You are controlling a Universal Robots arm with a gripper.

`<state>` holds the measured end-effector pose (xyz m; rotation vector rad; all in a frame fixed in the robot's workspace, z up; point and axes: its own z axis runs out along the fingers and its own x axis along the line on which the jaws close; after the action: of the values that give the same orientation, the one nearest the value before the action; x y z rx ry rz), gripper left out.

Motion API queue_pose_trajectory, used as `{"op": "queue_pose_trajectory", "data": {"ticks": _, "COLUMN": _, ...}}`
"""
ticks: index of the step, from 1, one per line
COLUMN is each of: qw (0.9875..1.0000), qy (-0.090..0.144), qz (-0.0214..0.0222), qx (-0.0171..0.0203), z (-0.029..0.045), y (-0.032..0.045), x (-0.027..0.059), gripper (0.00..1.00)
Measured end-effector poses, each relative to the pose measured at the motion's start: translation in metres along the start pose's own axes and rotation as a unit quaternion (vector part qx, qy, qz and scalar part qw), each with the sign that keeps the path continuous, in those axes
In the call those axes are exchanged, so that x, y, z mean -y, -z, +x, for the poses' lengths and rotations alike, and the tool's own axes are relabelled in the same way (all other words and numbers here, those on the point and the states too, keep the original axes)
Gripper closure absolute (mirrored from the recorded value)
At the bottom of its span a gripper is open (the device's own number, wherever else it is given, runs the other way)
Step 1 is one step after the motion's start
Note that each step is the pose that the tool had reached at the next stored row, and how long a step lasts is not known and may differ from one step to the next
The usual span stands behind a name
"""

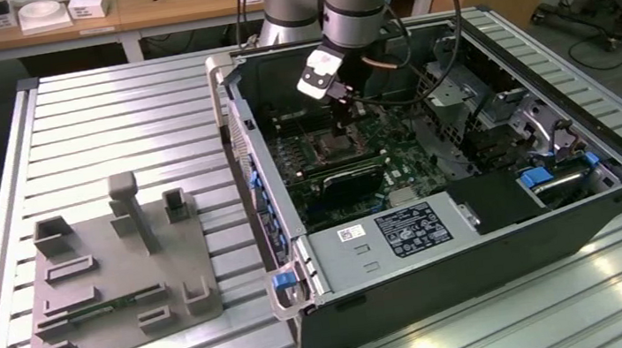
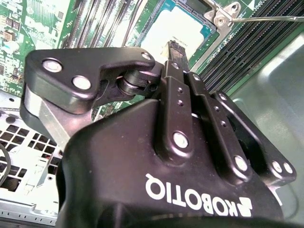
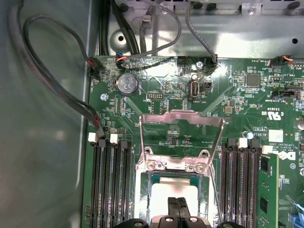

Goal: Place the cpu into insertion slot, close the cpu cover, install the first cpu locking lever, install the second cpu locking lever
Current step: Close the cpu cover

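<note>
While the small, flat, silvery-grey square cpu [image 3: 161, 190] lies in the metal-rimmed square insertion slot [image 3: 142, 194], the black gripper [image 3: 177, 202] sits directly over its face, fingers pressed together on nothing. The thin silvery cpu cover [image 3: 183, 118] stands raised at the hinged edge.

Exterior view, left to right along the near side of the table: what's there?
grey fixture plate → blue latch handle → grey drive cage → blue tab

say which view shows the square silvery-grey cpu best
First wrist view: the square silvery-grey cpu is seen face-on, edges mostly clear. Second wrist view shows a glare-washed part beyond the gripper; exterior view, too small to tell.
</note>
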<state>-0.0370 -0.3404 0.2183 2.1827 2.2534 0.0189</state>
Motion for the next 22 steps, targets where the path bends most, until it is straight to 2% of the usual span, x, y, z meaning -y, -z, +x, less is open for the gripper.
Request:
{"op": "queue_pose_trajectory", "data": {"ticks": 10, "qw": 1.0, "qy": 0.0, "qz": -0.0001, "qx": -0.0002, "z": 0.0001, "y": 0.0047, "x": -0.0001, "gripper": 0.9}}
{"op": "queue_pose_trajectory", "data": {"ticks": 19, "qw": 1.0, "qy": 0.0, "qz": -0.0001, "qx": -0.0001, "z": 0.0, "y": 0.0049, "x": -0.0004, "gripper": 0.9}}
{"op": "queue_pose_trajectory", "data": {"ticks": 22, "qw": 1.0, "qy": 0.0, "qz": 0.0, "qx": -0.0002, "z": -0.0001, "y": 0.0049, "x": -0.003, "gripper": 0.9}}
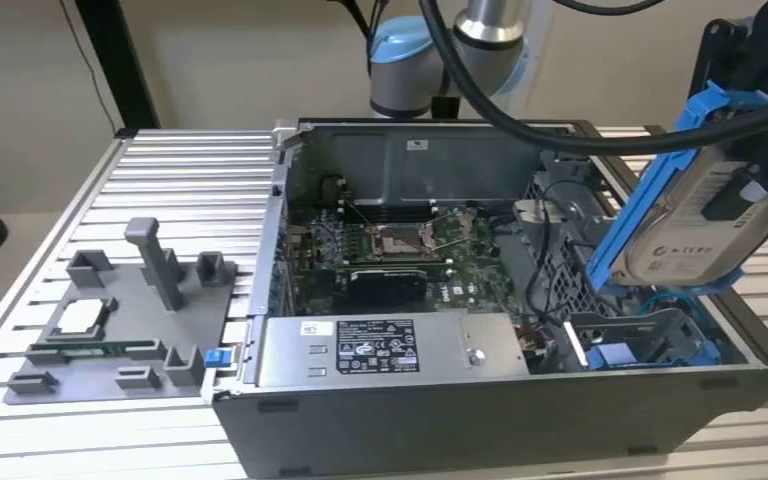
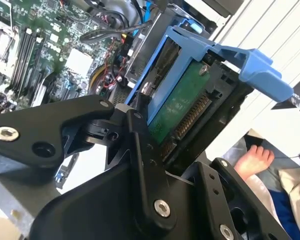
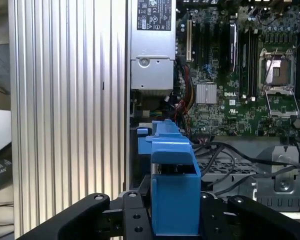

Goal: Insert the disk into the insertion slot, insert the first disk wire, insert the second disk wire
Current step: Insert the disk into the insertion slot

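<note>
My gripper point(image 1: 752, 178) is shut on the disk point(image 1: 684, 235), a silver-grey drive with a white label in a bright blue frame. The disk hangs steeply tilted above the open case, at the exterior view's right. Its lower end is just above the insertion slot point(image 1: 651, 340), a bay with blue rails in the case's near right corner. In the second wrist view the black fingers point(image 2: 140, 150) clamp the disk's green circuit-board side point(image 2: 182, 107). In the first wrist view the blue frame point(image 3: 175, 190) stands between the fingers of my gripper point(image 3: 175, 220). Black cables point(image 3: 230, 155) lie over the perforated cage.
The open computer case point(image 1: 491, 420) sits on a ribbed aluminium table point(image 1: 184, 190). Inside are the motherboard point(image 1: 398, 250) and a silver labelled power-supply box point(image 1: 384, 350). A grey fixture point(image 1: 117, 320) with parts stands at the exterior view's left. Part of a person point(image 2: 252, 160) is beside the table.
</note>
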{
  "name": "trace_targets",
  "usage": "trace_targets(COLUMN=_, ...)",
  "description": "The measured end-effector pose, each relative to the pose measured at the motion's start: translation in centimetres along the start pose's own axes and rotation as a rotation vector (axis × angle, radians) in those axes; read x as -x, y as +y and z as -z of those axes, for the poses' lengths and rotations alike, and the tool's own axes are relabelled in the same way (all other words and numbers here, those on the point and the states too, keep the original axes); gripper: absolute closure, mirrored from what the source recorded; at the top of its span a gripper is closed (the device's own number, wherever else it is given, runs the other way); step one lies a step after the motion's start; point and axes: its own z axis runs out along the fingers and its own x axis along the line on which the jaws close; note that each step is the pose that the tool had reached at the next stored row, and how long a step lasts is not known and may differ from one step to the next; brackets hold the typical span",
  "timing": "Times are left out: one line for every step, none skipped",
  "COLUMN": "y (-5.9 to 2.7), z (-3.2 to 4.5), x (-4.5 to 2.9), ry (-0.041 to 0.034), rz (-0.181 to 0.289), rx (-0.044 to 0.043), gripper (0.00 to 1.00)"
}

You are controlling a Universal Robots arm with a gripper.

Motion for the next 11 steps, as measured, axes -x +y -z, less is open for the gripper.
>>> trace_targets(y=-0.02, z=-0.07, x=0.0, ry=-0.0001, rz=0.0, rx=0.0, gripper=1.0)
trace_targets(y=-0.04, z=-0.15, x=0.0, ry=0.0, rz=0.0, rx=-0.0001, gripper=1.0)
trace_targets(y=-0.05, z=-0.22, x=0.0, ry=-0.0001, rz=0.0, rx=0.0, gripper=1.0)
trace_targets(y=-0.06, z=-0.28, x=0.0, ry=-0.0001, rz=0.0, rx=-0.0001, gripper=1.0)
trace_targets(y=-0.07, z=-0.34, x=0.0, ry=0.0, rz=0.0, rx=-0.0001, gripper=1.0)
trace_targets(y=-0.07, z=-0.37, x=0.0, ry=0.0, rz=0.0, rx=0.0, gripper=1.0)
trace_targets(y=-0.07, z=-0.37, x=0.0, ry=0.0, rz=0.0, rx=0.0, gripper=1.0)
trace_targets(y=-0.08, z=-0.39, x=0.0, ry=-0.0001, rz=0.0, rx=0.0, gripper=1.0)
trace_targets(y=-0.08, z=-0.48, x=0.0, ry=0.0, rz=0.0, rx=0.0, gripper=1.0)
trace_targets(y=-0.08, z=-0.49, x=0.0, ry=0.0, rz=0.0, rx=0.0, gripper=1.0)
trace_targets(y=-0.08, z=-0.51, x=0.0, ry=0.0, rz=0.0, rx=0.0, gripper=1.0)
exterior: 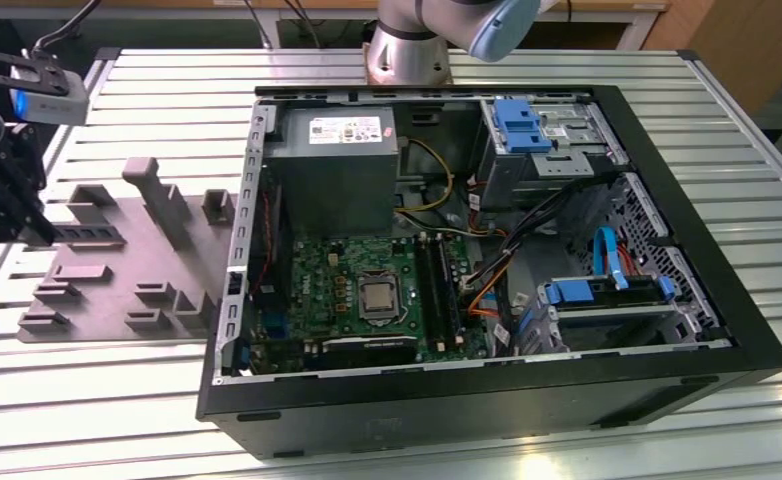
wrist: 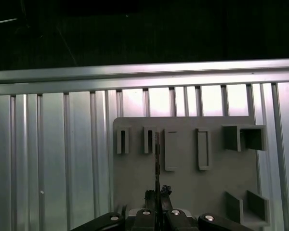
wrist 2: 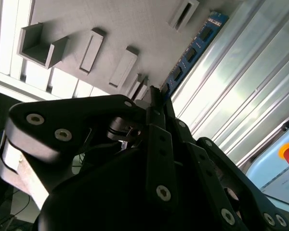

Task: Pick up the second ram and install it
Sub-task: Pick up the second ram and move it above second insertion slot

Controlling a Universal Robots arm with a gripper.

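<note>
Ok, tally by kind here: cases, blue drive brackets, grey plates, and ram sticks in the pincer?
Case: 1
Blue brackets: 2
Grey plate: 1
Ram, gripped by the pincer: 1
Total: 5

One slatted worktop point(exterior: 98, 400) carries one open computer case point(exterior: 498, 405) and one grey fixture plate point(exterior: 104, 265). Inside the case: one green motherboard point(exterior: 318, 285), one grey power supply point(exterior: 331, 175) and two blue drive brackets point(exterior: 525, 125). One pincer point(wrist: 157, 193) grips one stick — the second ram point(wrist 2: 191, 54).
</note>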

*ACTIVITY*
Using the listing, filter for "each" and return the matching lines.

*TASK RESPONSE*
COLUMN is each of: qw (0.9875..1.0000), qy (-0.090..0.144), qz (-0.0214..0.0222), qx (-0.0171..0.0203), z (-0.029..0.045), y (-0.032..0.045), x (-0.027..0.059), gripper (0.00..1.00)
Measured end-effector poses, each relative to the pose measured at the motion's start: translation in metres along the start pose's own axes and rotation as a unit quaternion (vector part qx, qy, qz and scalar part qw), each with the sign that keeps the path continuous, in those axes
Note that each step is the pose that the tool had reached at the next stored row, and how long a step lasts is not known and may differ from one step to the next
  "description": "The measured end-effector pose, each relative to the pose measured at the motion's start: translation in centimetres along the start pose's own axes and rotation as a rotation vector (axis × angle, radians) in those axes; read x as -x, y as +y and z as -z of those axes, for the poses' lengths and rotations alike, and the tool's own axes are relabelled in the same way (all other words and numbers here, those on the point and the states too, keep the original axes); gripper: absolute closure, mirrored from what the source recorded; at the top of its span a gripper is closed (the device's own number, wherever else it is given, runs the other way); step one lies a step after the motion's start; point and axes: its own z axis runs out along the fingers and its own x axis along the line on which the jaws close; note that each step is the pose that the tool had reached at the next stored row, and how long a step lasts is not known and may differ from one step to the next; brackets hold the typical span",

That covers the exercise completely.